Material shown:

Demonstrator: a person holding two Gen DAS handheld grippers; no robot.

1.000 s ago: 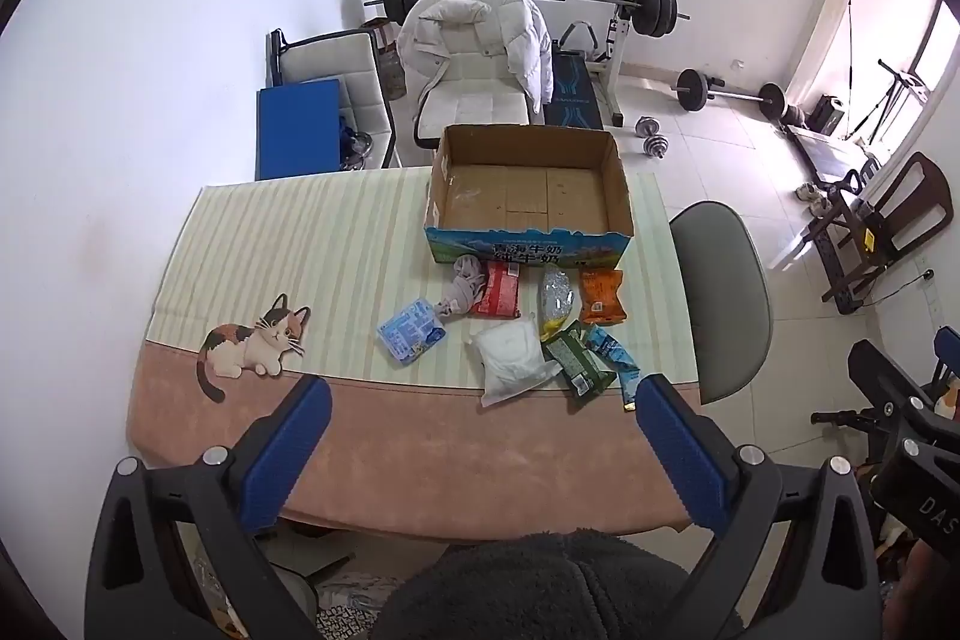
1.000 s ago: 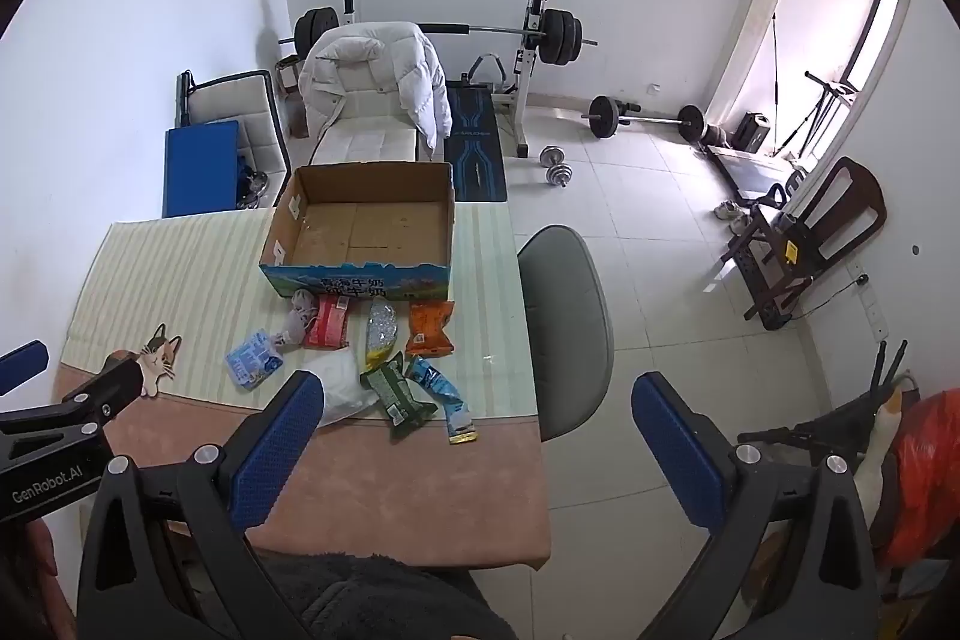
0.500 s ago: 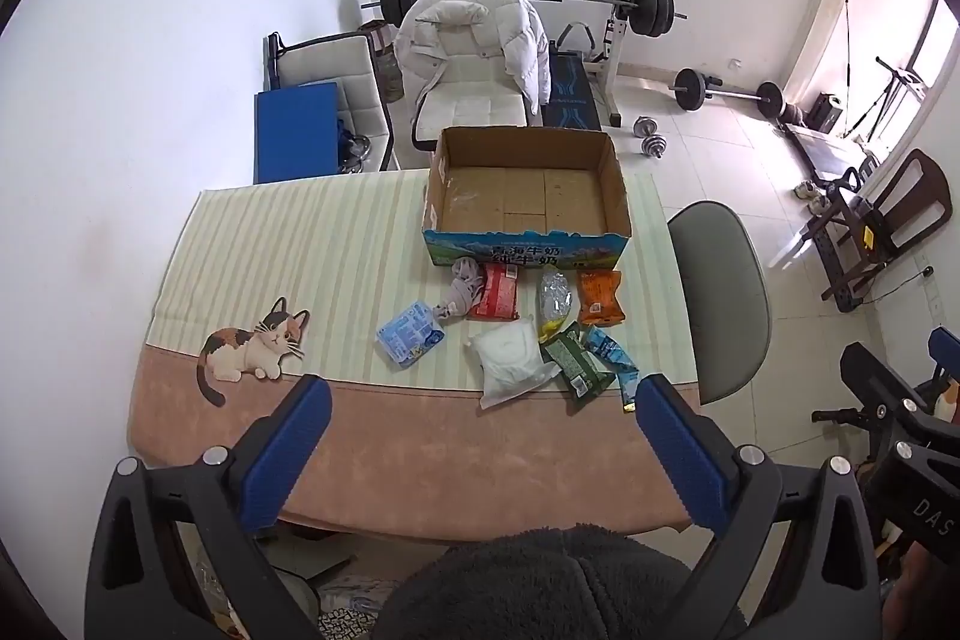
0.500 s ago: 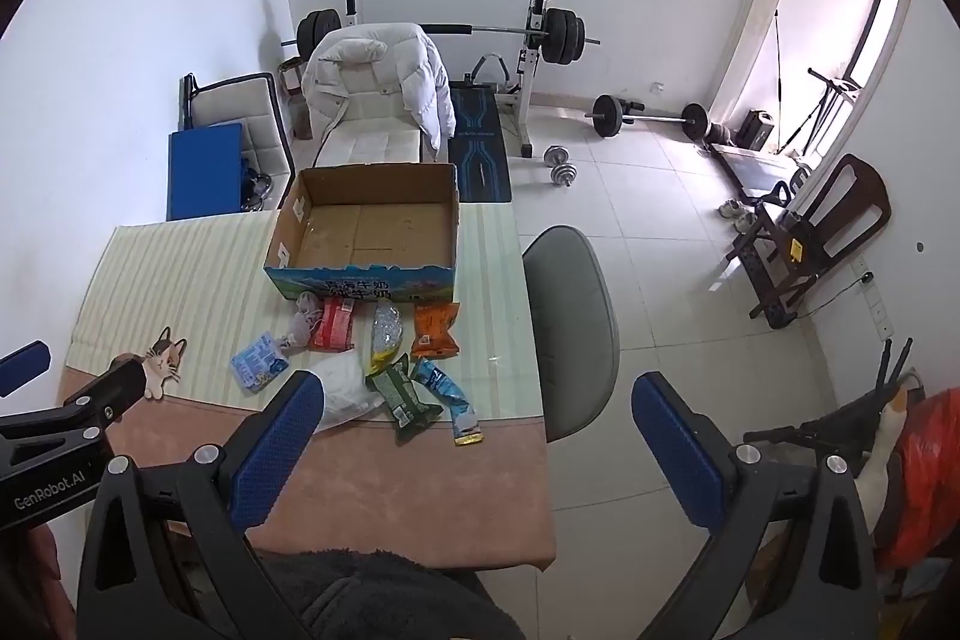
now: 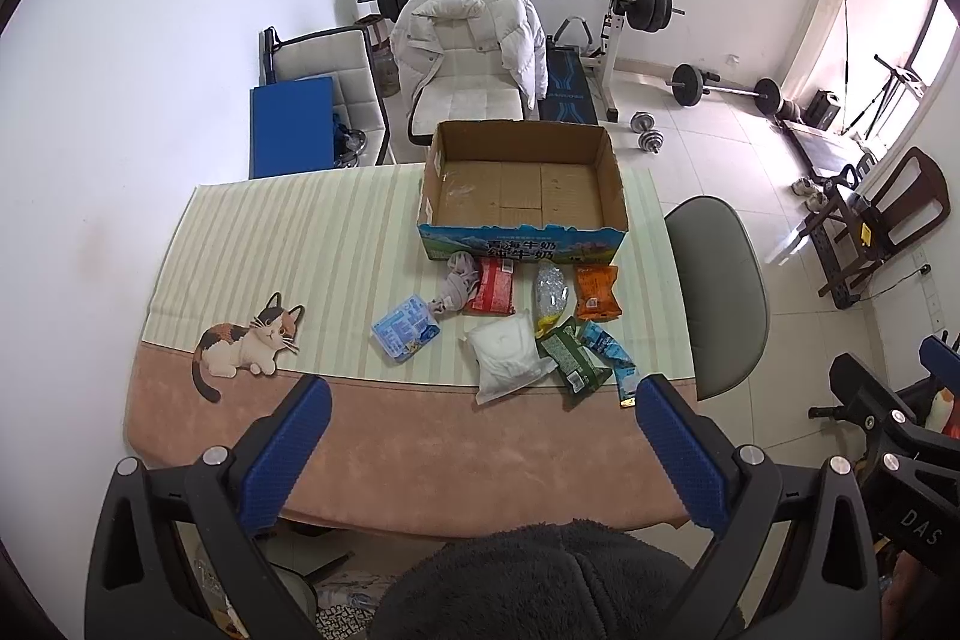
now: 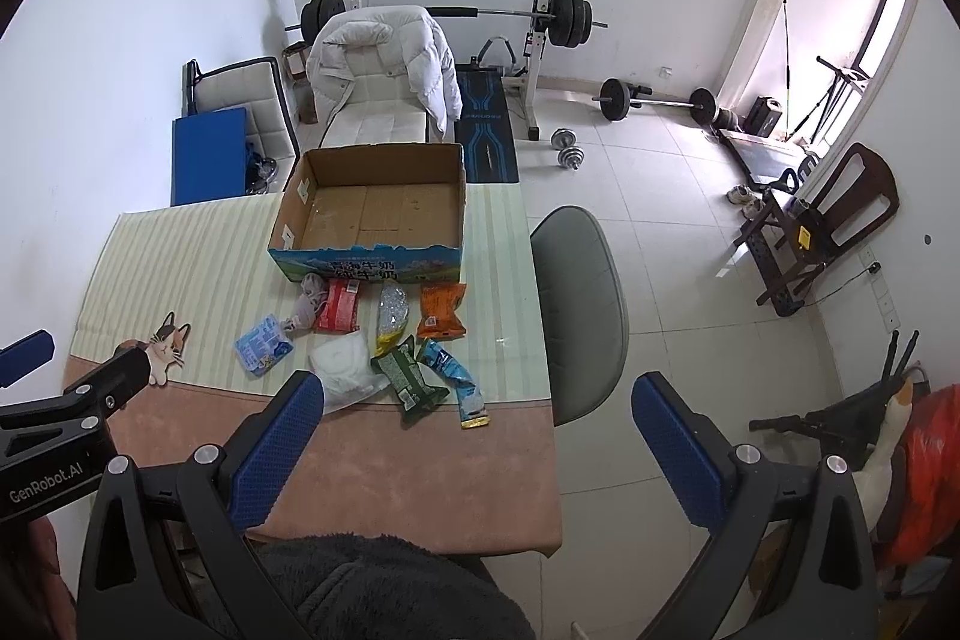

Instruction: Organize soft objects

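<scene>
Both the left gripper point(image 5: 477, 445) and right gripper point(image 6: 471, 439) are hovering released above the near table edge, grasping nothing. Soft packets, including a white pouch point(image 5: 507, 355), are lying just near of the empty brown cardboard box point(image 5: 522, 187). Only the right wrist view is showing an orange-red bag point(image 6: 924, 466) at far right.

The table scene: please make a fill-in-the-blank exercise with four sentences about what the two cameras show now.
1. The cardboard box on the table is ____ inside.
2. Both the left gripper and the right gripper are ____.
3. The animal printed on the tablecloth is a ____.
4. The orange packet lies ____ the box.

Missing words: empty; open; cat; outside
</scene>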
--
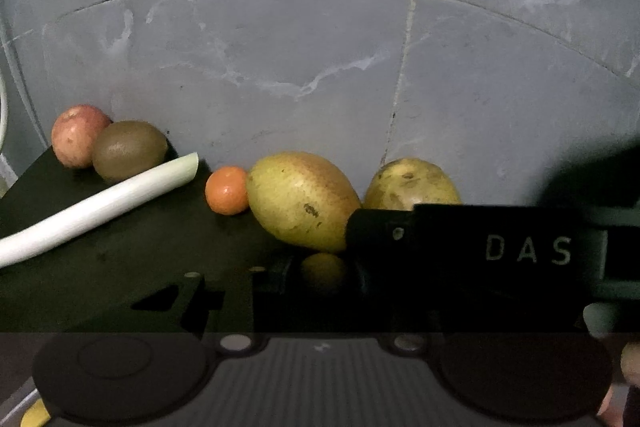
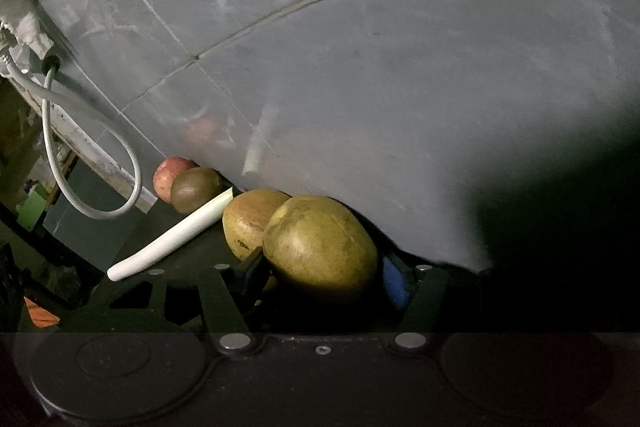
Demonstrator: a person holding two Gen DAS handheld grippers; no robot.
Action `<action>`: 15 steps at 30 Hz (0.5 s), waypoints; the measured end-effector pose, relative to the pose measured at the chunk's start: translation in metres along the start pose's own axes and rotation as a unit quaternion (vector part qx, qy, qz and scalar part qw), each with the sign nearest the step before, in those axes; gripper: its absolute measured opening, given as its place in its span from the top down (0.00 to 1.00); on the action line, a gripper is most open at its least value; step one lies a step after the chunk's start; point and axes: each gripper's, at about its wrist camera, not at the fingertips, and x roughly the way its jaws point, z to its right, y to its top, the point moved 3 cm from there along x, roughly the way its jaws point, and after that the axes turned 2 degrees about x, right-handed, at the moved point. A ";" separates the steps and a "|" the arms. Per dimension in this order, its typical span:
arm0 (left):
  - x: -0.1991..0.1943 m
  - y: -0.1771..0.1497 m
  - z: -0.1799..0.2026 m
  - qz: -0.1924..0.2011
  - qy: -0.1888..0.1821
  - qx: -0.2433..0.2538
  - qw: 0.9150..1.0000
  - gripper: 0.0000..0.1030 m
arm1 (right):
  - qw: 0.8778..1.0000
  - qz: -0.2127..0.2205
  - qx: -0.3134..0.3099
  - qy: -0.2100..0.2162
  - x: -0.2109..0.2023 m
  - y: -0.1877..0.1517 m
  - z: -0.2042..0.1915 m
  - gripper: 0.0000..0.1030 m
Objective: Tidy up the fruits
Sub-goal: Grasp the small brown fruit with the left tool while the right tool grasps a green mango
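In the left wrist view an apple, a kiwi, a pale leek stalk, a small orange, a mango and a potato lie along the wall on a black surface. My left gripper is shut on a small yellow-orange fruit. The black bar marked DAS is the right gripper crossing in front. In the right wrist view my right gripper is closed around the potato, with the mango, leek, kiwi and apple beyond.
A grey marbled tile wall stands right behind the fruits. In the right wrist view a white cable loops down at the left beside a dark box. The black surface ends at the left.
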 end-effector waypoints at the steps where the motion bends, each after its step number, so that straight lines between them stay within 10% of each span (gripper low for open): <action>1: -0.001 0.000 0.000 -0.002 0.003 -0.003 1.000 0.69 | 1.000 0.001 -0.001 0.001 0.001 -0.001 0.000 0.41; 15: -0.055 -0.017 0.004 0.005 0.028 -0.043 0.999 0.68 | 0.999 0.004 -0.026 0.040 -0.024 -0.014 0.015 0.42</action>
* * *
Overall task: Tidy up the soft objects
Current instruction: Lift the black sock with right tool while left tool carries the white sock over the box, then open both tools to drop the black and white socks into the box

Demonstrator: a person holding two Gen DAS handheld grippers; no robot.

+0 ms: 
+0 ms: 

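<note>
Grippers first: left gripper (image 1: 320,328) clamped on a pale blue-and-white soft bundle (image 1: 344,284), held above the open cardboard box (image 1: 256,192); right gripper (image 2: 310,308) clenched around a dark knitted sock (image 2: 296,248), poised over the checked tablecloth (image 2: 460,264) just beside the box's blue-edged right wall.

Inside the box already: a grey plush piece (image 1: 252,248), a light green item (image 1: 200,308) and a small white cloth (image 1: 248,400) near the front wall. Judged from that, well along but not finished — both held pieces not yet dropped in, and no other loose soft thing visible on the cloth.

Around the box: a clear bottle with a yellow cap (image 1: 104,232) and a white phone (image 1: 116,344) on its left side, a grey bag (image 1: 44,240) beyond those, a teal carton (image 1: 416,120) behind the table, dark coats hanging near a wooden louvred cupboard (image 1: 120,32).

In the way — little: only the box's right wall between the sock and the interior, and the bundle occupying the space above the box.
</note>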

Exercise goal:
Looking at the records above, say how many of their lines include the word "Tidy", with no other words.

Expected output:
2